Machine Learning | Datasets

Here's a list of datasets to play around with. Please help us add to this by sharing on our site suggestions forum

UC Irvine Repository: A searchable repository of close to 200 datasets and browsable by categories like data types, default tasks, and number of attributes. It covers a diverse area of topics from engineering to life sciences. The repository was founded in 1987 and has since become one of the world's primary source of machine learning datasets.

CMU StatLib Datasets: Around 100 sets of data from book and article publications.

Toronto Delve Datasets: A smaller repository of roughly 20 datasets covering fairly practical topics like bank-customer decisions and census data. Only drawback is you need to download an extra utilties software to manipulate and evaluate the data.
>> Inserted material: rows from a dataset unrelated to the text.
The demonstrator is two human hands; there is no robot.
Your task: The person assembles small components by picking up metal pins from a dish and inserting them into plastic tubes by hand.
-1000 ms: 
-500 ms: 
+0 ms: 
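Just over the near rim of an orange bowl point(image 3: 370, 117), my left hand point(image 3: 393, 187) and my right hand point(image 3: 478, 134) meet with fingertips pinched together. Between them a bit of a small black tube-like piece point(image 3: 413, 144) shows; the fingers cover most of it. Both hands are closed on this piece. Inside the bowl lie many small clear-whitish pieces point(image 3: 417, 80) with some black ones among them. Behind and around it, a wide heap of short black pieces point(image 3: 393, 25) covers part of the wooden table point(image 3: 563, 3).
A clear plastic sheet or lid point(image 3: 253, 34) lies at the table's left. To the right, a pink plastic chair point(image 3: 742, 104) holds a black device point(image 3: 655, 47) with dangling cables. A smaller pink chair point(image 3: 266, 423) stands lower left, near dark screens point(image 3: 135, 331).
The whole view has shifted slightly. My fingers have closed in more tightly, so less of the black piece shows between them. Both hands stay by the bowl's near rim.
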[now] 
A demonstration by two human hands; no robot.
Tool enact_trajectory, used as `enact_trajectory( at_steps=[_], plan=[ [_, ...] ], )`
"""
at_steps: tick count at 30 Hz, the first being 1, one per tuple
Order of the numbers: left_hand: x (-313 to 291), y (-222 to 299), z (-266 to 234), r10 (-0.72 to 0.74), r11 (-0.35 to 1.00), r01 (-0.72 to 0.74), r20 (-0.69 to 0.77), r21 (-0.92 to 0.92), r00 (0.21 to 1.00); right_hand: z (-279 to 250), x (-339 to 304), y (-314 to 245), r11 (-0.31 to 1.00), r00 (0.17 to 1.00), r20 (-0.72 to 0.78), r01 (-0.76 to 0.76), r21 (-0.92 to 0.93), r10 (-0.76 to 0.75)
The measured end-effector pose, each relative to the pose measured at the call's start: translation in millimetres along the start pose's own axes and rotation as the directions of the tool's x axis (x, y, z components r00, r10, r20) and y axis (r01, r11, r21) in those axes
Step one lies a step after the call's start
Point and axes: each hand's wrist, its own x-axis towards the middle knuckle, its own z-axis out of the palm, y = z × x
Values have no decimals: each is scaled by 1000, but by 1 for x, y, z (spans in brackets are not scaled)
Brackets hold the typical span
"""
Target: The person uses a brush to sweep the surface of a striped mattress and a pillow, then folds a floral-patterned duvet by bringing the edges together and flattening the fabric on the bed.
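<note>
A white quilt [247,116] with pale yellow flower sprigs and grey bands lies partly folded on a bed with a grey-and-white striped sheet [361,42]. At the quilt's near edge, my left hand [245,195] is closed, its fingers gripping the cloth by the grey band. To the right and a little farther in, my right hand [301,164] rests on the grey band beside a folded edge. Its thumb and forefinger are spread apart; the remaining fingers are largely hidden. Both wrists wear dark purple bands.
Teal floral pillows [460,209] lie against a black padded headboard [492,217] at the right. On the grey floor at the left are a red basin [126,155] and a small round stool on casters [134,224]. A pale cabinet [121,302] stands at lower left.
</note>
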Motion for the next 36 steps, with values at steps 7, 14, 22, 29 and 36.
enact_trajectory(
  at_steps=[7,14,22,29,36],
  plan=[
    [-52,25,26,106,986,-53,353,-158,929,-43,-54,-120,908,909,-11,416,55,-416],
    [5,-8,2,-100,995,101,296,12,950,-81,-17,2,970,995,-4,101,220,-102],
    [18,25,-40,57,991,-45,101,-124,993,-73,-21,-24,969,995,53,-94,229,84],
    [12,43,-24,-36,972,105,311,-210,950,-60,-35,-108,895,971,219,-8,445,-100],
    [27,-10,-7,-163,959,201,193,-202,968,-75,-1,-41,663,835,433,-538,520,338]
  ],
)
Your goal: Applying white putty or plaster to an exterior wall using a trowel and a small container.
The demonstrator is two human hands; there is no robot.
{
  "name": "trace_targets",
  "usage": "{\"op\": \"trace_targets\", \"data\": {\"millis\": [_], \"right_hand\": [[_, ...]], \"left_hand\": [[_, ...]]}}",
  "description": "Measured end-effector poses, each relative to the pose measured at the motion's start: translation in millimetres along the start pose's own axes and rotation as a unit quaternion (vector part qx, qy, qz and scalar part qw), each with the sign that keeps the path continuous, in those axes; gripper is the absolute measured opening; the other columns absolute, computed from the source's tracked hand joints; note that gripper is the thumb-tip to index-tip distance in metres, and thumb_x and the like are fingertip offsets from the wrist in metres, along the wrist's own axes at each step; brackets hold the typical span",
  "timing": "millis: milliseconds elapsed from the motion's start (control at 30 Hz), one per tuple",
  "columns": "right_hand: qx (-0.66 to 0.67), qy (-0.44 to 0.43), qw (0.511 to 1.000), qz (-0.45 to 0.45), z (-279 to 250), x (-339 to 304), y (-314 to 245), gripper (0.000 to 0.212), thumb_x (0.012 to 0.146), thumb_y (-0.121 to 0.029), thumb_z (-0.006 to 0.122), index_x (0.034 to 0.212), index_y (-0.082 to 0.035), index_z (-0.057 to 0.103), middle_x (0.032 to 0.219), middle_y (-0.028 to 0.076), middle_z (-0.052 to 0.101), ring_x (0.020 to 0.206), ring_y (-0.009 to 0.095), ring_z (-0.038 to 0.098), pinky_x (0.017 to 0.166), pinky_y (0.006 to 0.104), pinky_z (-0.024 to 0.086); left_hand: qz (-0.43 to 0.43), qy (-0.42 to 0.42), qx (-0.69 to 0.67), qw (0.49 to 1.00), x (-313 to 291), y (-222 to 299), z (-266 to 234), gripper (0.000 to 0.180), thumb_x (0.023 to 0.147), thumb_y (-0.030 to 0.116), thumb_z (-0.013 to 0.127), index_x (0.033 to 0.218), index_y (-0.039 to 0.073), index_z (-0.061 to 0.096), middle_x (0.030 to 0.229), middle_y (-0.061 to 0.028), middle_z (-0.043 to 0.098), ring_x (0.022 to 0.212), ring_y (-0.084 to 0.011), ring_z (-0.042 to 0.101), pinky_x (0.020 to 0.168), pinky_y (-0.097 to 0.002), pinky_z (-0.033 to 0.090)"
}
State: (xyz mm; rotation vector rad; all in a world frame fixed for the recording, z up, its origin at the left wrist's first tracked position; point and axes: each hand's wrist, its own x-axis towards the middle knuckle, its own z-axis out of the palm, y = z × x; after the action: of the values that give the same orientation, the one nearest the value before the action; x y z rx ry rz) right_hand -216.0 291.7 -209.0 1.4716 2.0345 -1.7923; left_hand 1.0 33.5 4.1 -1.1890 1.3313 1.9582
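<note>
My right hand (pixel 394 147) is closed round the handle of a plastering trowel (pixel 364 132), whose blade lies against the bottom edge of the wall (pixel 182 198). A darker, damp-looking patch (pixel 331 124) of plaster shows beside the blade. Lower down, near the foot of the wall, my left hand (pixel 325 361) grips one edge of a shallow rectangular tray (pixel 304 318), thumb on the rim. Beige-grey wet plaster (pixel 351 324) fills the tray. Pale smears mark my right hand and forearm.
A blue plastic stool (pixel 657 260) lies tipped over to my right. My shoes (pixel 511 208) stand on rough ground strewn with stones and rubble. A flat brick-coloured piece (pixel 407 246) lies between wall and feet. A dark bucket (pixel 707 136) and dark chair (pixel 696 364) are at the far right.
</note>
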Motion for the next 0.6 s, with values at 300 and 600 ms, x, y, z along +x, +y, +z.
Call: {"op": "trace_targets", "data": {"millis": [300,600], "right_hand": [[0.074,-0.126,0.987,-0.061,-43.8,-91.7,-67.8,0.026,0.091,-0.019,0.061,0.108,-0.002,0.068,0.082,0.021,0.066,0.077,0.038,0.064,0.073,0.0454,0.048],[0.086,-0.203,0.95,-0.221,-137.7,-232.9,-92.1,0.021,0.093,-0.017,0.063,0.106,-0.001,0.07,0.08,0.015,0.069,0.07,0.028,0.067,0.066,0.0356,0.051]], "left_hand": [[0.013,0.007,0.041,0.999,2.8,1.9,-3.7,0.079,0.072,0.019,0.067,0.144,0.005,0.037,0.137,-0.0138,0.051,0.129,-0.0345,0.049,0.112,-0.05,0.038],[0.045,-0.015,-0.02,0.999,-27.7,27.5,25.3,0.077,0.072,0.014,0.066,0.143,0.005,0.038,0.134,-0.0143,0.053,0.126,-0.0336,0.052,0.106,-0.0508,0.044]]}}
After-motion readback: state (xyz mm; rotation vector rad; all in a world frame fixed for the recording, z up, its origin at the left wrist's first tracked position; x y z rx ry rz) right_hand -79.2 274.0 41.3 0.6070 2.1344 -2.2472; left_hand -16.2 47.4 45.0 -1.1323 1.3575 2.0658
DBPedia: Dataset put together by the community using content from Wikipedia. The data is in the form of N-Triples in CSV format covering domains such as geography, people, companies, music and books. There's also ongoing work to publish and interlink data from the web based on Tim Berners-Lee's Linked Data principles.

Freebase: A huge collection of data of over 5 million topics, 3000 types and 30,000 properties. It's an open database built by the community available for anyone to query. Freebase offers both web services and data dumps to access the information.

Economagic: Over 200,000 government economic data files accompanied by charts and excel files for each. (courtesy of Brian Donhauser)